Lonjakan jumlah pengunjung yang datang memang terjadi sangat cepat sejak pertama kali dibuka. Hal ini disampaikan oleh Fajar Santoso, anggota Pasukan Pengamanan Dalam (Pamdal) Taman Kampung Kandang.

"Awal buka udah dua minggu lalu. Minggu kedua rame banget, pengunjung bisa ribuan yang datang," kata Fajar menjelaskan situasi di lokasi.

Fajar juga menyebutkan bahwa untuk saat ini, tarif parkir kendaraan bagi para pengunjung masih bersifat sukarela. Proses penyempurnaan fasilitas taman juga terus dilakukan secara bertahap oleh pihak terkait.
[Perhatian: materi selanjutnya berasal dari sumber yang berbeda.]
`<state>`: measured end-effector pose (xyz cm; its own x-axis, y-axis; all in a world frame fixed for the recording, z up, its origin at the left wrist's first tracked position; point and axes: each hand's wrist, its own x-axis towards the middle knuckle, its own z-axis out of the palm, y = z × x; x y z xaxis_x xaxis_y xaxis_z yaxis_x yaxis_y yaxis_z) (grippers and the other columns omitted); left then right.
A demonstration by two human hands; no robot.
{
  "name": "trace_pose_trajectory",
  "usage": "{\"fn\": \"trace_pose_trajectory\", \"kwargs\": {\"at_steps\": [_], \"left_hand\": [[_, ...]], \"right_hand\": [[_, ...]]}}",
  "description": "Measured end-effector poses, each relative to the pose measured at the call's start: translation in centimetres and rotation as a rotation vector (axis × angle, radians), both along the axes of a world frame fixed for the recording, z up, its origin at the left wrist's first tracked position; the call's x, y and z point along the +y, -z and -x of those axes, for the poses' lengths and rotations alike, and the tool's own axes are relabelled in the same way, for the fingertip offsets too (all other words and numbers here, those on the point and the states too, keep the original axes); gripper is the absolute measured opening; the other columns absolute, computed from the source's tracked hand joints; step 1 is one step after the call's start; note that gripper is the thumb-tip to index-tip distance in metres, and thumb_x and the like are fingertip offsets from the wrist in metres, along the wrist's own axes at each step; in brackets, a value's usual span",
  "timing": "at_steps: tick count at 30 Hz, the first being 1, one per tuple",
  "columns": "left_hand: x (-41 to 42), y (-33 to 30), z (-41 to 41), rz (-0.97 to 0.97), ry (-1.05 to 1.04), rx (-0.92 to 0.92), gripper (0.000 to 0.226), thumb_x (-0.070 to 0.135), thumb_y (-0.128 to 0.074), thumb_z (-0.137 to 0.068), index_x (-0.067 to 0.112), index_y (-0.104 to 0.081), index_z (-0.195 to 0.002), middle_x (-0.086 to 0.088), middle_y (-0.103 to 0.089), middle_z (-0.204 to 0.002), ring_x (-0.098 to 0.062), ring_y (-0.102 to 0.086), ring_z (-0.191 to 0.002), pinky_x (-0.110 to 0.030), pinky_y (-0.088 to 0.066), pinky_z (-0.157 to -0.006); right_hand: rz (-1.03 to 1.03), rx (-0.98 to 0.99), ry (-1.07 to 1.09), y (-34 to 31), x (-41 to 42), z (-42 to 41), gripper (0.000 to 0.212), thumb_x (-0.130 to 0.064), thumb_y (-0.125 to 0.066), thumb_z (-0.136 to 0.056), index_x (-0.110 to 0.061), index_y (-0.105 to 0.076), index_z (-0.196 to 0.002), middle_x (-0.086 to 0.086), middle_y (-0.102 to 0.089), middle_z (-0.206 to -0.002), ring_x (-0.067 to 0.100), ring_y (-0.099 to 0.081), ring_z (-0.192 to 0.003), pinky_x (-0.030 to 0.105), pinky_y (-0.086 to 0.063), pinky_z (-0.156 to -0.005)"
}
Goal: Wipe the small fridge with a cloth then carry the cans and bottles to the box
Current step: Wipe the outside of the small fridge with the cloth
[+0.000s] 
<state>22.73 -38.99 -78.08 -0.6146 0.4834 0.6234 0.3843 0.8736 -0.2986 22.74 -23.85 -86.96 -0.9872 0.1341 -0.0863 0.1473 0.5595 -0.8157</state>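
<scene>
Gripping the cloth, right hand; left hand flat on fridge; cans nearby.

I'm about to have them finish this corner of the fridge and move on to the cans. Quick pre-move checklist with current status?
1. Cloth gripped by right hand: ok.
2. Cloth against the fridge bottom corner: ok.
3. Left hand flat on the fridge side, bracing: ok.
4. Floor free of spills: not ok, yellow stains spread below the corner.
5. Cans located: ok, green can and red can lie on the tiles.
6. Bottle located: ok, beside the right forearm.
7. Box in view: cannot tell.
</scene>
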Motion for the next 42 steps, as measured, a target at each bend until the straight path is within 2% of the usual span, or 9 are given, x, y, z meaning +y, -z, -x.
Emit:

Pihak keamanan mengonfirmasi bahwa pembangunan taman memang belum mencapai tahap penyelesaian 100 persen. Ke depannya, diharapkan ada penambahan fasilitas permainan agar area lahan rumput yang luas dapat lebih optimal.

"Saran saya, kalau bisa lapangan rumput itu dijadiin fasilitas lagi sih, atau tambahan apa gitu. Kurang fasilitas permainan, padahal tempatnya luas," ujar Lia menyampaikan masukannya.

Bagi masyarakat yang ingin berkunjung, taman di bawah naungan Dinas Pertamanan dan Hutan Kota ini beroperasi setiap hari. Jam operasional dimulai pukul 06.00 WIB hingga 18.00 WIB.